AegisFlow explores a harder applied-AI problem than a single assistant response: coordinating multiple role-specific agents in operational workflows where state, safety, and auditability matter.

02

Problem

Operational decision simulations need role separation, conflict resolution, and traceable state changes. A useful system has to show how a recommendation was proposed, reviewed, resolved, and committed.

03

Architecture

The repo uses a FastAPI backend for session lifecycle and orchestration routing, a Next.js dashboard, shared Pydantic models, an orchestration package, an evaluation package, and a deterministic state engine.

04

Workflow graph

Each simulation cycle runs through context preparation, parallel specialist proposals, critic review, consensus resolution, state mutation, and commit logging. The implementation records execution steps and appends events to the session trail.

05

Safety and fallback behavior

The critic layer assigns confidence and safety flags before the resolved command is applied.
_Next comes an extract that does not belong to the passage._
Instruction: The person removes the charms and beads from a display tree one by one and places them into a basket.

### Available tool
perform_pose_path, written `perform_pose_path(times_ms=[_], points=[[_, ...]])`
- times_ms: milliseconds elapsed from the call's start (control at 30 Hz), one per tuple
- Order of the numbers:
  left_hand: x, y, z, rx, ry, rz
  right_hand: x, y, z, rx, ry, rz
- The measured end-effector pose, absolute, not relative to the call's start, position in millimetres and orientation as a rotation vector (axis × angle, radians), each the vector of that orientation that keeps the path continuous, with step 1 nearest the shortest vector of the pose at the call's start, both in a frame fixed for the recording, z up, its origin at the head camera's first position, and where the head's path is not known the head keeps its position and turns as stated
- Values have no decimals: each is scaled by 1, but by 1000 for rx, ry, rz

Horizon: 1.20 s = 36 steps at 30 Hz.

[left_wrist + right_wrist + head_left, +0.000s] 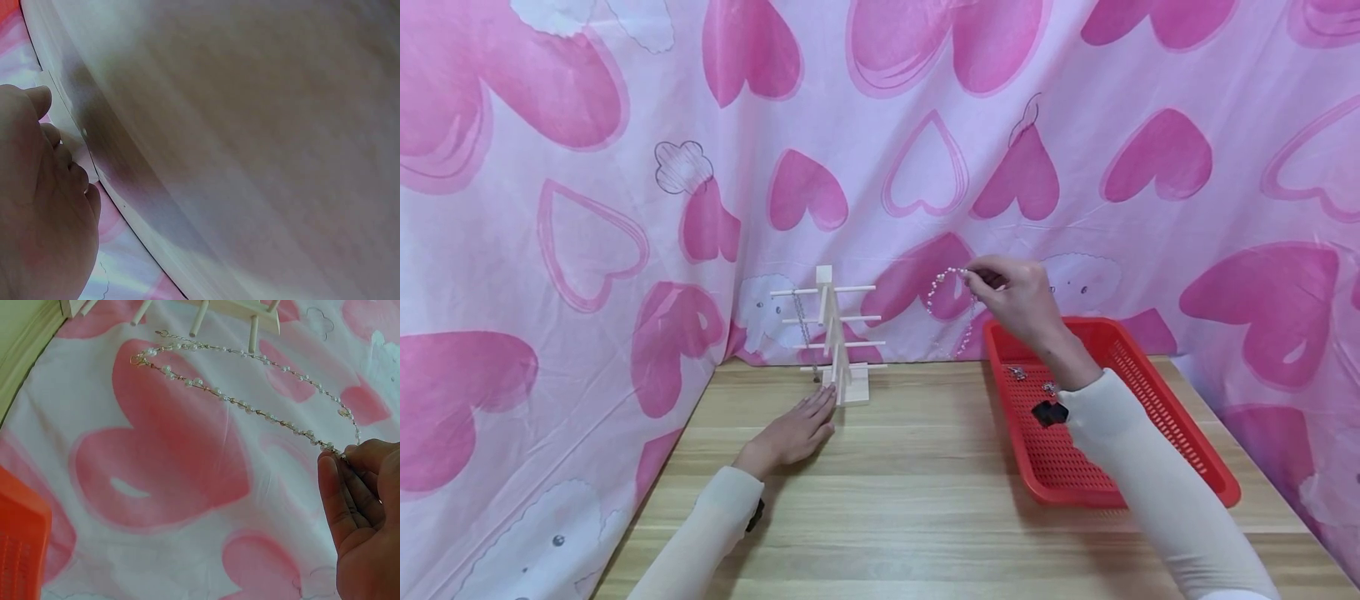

Without a Gemini key, the system runs sandbox responses rather than pretending live model calls succeeded.

06

Testing evidence

The repository includes unit coverage for state transitions and confidence scoring, including improved, worsened, and safety-flagged decision paths.

07

Result

AegisFlow is the strongest current evidence of my positioning: full-stack applied AI work where orchestration, explicit state changes, safety review, and audit trails are treated as product requirements.

What I would improve next

The next work is validation, screenshots, and deeper tests.

  • Add screenshots from the live dashboard into the portfolio once stable sample states are selected.
  • Add route-level API tests around session lifecycle and orchestration endpoints.
  • Expose clearer comparison between live Gemini execution and sandbox fallback behavior in the UI.